### TASK OBJECTIVE
Using the data below, copy every line that contains the word "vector".

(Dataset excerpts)
------------------------------------------------

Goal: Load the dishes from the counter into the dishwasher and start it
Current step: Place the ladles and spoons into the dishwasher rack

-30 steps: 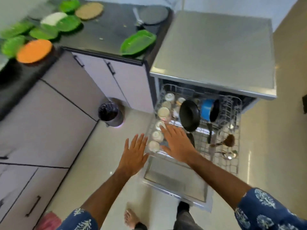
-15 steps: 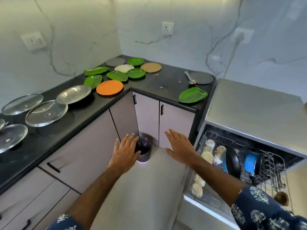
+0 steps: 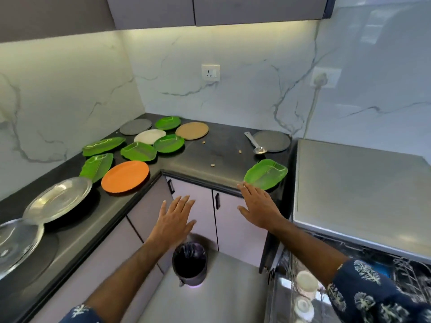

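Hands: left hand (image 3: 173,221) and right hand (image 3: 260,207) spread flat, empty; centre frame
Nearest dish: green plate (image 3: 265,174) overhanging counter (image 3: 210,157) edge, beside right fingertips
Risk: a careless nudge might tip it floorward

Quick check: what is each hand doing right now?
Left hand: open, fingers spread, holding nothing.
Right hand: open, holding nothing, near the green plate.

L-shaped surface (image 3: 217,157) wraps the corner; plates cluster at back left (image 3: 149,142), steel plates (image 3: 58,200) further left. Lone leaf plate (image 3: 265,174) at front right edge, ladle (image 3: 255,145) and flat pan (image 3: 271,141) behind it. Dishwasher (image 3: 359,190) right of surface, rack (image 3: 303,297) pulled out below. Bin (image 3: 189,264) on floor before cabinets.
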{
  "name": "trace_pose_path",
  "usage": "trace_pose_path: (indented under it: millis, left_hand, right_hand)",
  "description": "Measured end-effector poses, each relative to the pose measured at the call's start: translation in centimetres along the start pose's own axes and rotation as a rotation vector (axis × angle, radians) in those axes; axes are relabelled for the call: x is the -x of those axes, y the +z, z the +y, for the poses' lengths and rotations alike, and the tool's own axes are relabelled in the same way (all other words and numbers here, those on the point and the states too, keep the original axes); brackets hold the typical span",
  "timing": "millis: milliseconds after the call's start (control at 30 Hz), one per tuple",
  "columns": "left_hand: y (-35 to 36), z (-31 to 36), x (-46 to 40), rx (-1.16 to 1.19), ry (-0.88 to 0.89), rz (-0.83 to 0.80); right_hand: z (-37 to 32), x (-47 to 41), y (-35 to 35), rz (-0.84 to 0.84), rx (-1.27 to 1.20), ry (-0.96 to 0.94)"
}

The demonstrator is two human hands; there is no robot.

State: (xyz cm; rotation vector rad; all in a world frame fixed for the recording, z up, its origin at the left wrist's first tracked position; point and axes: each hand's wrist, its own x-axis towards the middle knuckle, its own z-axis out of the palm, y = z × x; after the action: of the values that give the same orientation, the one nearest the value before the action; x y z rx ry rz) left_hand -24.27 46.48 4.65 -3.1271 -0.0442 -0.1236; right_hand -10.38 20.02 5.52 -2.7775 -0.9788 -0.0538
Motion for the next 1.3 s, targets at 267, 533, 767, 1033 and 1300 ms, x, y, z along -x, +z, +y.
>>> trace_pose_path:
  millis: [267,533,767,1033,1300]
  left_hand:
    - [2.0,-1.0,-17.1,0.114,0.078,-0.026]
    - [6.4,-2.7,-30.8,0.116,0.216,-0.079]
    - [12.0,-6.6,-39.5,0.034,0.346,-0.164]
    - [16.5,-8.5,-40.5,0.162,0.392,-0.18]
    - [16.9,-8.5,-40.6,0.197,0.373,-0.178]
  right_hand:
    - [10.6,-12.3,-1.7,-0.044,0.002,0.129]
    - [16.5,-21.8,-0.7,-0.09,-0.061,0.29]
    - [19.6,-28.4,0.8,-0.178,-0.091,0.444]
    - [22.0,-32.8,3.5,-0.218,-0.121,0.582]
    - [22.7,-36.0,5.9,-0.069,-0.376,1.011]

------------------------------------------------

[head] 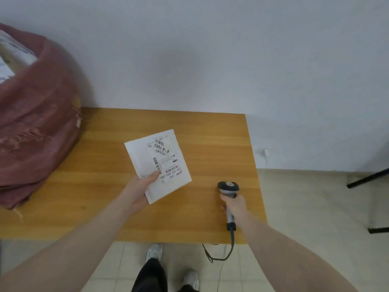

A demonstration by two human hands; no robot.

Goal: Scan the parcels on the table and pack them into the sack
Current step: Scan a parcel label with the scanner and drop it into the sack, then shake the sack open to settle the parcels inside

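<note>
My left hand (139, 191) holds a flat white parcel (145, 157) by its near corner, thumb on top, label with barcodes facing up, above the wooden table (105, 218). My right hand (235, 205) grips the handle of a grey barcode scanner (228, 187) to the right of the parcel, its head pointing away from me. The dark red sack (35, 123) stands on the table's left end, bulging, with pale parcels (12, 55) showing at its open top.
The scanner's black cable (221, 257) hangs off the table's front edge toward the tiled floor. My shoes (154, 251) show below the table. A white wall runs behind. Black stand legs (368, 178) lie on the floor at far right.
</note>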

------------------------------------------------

### RESULT FOR THIS TASK
  "description": "Measured end-effector poses, each relative to the pose measured at the call's start: translation in centimetres along the start pose's own axes and rotation as a rotation vector (axis × angle, radians) in those axes; axes are relabelled for the call: x is the -x of those axes, y the +z, z the +y, for the poses' lengths and rotations alike, and the tool's own axes are relabelled in the same way (all other words and numbers here, those on the point and the states too, keep the original axes); brackets hold the typical span",
State: (xyz cm; rotation vector rad; all in a world frame fixed for the recording, z up, its origin at the left wrist's first tracked position; point and axes: each hand's wrist, its own x-axis towards the middle knuckle, its own z-axis out of the palm, y = z × x; after the action: of the values that give the same orientation, the one nearest the value before the action; x y z rx ry rz) left_hand -24.27 46.48 4.65 -3.1271 -0.0442 -0.1236; right_hand -10.38 20.02 5.52 -2.7775 -0.9788 -0.0538

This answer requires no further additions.